Dimension symbolique : la description de l’éveil

Hafez est celui qui décrit le mieux l’état d’éveil (une sorte de « rapport » de son expérience) :

  • Voir tout d’un coup : le mental ordinaire est une bougie — pour voir, il faut marcher, se déplacer, découvrir le monde séquentiellement, dans le temps. Dieu est le soleil / le jour : on voit toute la réalité d’un coup, hors du temps. L’éveil, c’est passer de la bougie au soleil.
  • La caméra devient projecteur : en temps normal, les yeux enregistrent un monde qui semble « préexister » à nous (l’arbre « était là avant moi »). Dans l’éveil, les yeux projettent : on voit l’arbre apparaître en même temps que soi, à l’instant présent, en continu. ⚠️ Cela ne veut pas dire que le monde est une illusion qui n’existe pas — erreur fréquente des milieux « spi » — mais qu’il apparaît à chaque instant, notre mémoire en faisant un « temps ». Voir La Conscience, Le Temps.
  • L’éveillé, miroir de Dieu : « Comment dire qu’il existe puisque je ne suis plus là ? Comment affirmer qu’il n’existe pas puisque je le vois ? » Dans l’éveil, l’ego s’éteint (« je ne suis plus là ») — impossible donc de le décrire, tout en le sachant réel (« je le vois »).

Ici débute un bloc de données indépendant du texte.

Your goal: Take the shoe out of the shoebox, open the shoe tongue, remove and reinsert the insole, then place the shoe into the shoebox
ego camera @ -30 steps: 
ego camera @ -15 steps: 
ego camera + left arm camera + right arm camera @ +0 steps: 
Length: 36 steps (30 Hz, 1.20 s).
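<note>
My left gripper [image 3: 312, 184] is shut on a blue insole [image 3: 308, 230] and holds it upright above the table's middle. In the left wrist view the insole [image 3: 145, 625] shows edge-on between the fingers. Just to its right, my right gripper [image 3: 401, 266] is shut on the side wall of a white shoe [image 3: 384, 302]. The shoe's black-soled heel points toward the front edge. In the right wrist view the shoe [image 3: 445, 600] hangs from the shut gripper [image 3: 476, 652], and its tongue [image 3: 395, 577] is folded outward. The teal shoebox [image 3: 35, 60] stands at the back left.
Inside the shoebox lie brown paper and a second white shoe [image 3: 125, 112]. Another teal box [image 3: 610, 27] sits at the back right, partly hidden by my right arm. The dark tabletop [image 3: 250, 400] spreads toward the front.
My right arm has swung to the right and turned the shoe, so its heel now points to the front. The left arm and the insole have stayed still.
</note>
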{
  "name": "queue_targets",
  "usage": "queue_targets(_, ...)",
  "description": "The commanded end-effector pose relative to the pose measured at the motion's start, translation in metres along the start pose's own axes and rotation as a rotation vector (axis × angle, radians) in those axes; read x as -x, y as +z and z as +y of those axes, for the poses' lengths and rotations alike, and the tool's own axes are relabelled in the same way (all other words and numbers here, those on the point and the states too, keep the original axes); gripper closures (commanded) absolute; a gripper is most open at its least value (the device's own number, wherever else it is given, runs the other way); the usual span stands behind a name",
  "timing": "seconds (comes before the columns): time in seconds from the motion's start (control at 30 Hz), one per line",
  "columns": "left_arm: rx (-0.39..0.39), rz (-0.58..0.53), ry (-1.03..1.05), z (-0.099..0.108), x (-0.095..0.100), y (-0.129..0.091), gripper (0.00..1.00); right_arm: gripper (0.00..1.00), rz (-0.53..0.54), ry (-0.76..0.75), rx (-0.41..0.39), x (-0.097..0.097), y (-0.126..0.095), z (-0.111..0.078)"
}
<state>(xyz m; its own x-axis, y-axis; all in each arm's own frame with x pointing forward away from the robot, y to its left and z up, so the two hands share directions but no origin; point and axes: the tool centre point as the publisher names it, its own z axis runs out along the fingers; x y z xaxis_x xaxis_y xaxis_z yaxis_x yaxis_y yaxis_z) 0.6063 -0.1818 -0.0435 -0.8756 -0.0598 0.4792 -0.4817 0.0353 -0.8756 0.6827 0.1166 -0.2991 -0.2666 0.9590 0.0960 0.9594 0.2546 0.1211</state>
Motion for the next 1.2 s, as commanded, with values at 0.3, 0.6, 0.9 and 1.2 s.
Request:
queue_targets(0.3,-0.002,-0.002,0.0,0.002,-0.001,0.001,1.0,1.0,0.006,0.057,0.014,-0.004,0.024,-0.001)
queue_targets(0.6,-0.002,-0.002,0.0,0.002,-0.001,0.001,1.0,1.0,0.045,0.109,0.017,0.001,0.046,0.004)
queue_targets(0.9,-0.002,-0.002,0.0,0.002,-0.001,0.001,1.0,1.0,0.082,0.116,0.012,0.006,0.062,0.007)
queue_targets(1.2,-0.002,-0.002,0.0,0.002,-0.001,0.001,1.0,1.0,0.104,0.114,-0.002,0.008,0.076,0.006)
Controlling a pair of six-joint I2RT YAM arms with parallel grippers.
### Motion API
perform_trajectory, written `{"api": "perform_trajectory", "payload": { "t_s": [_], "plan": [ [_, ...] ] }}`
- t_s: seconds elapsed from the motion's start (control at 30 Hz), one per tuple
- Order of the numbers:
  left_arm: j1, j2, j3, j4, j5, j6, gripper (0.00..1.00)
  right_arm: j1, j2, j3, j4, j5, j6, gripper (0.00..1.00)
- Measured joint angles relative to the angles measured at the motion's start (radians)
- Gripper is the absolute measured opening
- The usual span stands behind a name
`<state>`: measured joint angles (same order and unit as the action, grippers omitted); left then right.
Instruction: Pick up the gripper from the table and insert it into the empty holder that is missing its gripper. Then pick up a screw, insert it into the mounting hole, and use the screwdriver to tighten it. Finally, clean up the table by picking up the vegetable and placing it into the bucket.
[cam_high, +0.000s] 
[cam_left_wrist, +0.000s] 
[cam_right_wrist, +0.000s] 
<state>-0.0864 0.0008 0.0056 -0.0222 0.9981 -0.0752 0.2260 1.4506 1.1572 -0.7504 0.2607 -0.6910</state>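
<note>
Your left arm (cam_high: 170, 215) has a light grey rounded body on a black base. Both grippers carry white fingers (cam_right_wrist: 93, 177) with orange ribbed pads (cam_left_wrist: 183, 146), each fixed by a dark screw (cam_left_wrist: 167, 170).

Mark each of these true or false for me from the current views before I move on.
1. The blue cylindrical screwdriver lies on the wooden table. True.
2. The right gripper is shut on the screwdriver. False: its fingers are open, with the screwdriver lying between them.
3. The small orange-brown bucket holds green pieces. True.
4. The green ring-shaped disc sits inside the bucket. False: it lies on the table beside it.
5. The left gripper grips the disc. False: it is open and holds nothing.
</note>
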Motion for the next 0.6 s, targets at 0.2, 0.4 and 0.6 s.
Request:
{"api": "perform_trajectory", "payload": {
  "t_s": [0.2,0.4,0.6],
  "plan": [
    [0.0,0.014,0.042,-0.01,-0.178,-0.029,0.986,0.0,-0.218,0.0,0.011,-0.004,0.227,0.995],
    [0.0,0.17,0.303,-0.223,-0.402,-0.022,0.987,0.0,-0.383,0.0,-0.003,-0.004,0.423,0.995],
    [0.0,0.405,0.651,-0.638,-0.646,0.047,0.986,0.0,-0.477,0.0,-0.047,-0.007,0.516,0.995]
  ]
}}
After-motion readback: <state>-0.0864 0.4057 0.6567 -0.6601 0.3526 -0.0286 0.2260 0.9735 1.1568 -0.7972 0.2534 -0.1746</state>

L’être éveillé n’est pas Dieu, mais son reflet — comme la pleine lune reflète le soleil sans qu’on puisse fixer le soleil.

À retenir

Hafez (~1315-1390, Chiraz, Divan ; inspira Goethe), voie du beau : entre le vrai, le bien et le beau, le beau est le plus accessible au divin. Maître d’un symbolisme extrême — Dieu masqué par la jacinthe (le mental), dévoilé par le coquelicot sauvage (la vie spirituelle) ; les flèches invisibles qui rendent amoureux de Dieu ; les « rois de la lettre » impuissants ; le silence qui seul dénoue le problème du mal. Il décrit l’éveil : voir tout d’un coup (le soleil, hors du temps) plutôt que par bribes (la bougie) ; la perception qui de caméra devient projecteur (le monde apparaît à chaque instant) ; l’ego éteint, l’éveillé simple reflet de Dieu (la lune, non le soleil).